Günlerden bir karganın b*kunu şey etmeden evvel olan ders için kahvaltı yapmayı kararlaştırdılar. Herkes bir şeyler getirdi veya satın aldı. Hep birlikte güle oynaya yemek yediler. Arada sırada bu tarz etkinlikler üzerlerindeki stresi azaltıyordu. Hatta resim çekilme merasimi dahi yapıldı.

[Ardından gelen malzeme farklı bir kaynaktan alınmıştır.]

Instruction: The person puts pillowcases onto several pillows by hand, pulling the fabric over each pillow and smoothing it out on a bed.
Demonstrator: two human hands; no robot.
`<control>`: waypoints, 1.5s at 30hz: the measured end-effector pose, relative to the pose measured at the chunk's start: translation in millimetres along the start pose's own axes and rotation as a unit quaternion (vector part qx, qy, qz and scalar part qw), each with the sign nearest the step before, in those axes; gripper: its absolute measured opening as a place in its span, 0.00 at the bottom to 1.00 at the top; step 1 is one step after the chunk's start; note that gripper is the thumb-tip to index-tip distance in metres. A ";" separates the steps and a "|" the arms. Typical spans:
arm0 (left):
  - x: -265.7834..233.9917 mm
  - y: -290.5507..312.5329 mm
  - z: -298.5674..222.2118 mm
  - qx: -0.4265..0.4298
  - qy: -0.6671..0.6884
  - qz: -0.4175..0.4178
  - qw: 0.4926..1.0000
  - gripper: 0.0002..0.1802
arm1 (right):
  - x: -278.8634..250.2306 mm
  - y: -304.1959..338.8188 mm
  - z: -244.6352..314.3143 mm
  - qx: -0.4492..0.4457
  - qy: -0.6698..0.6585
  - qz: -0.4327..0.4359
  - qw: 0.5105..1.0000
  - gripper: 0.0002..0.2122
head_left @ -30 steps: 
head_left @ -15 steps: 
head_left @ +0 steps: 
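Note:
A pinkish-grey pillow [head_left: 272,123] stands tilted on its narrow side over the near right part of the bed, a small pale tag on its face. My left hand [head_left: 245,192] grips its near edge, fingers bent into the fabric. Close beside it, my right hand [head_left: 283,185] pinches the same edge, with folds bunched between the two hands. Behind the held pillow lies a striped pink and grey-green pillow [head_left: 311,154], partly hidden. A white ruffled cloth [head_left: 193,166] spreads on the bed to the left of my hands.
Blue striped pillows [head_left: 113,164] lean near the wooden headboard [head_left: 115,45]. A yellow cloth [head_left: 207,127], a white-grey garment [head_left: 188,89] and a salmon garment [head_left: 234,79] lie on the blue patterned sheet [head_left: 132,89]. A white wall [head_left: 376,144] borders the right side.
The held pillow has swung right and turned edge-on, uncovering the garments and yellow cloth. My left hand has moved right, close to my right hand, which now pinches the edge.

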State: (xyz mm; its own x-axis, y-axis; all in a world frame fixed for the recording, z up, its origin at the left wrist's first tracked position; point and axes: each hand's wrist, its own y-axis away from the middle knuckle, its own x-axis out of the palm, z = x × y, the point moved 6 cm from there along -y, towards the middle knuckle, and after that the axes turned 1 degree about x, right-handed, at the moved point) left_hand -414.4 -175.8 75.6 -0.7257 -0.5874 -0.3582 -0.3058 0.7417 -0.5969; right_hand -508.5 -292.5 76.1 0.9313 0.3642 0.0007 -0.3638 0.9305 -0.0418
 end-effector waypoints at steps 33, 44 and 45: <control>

Başka hocalarda da yemek yeme etkinlikleri yapıldı. Dershaneye dışarıdan yiyecek sokmak yasak olmasına rağmen hocaların yardımıyla kaçaklama yemek sokma maceraları yaşadılar.

24 Kasım 2014 Pazartesi

Unutmayın beni lütfen

Bilmiyorum ama nedense birilerinin hayatından bir şeyler yazdıkları her yazıyı büyük heyecanla okuyorum. Nedenini bende bilmiyorum. Öyle haftasonları oturup paparazi programlarını izleyen bir tip değilim aslında. Sanırım insanların hikayelerini merak ediyorum. Geçenlerde dediğim hocamız Kılçık’ın aklından geçenlerden tut hayatının her kırıntısına kadar merak ediyorum. Kediyi merak öldürür dye laf varya o aklıma geldikçe bir tırsıyorum ki sorma. İçgüdüsel bir kedilik var genlerimde diye yani.
Okula gidiş gelişlerim son sürat devam ediyor. O minnak dolmuşlar var ya onun merdivenden minnak rek basamağı oluyor ya. Heh işteo basamakta kapıya 0km mesafede yolculuk ediyorum. Kapı açılacak diye aklım çıkıyor. Şekil değiştirme lüksümde yok ki arkadaş. Okulda felsefe topluluğu var okulda onun etkinliklerine katılmaya çalışıyoruz kızlarla. Geçen hafta da film izleme vardı gittik izledik. Filmi izlerken kendimi kesmek istedim, kahkaha patlamak istedim. Ama yapamadım. Yanımızda hoca da vardı. Kızın deli misin hoşt der diye çekindim. Bizzat felsefeci kırıklığını taşıyorum bünyemde. Filmi izlerken mal izleyici perspektifindeydim. Film bitti çay içerek tartışma kısmı başladı. Gündüzcülerden bir kız başladı konuşmaya. Ulan dedim ben filmi izlememişim dedim. Hiçbir şey görmemişim, görmeyi bırak ben uyumuşum herhalde. Çünkü bön bön bakmışım. Derken bir iki düşüncemi söyleyince evet olabilir dediler.
Egom o anda gökyüzüneydi.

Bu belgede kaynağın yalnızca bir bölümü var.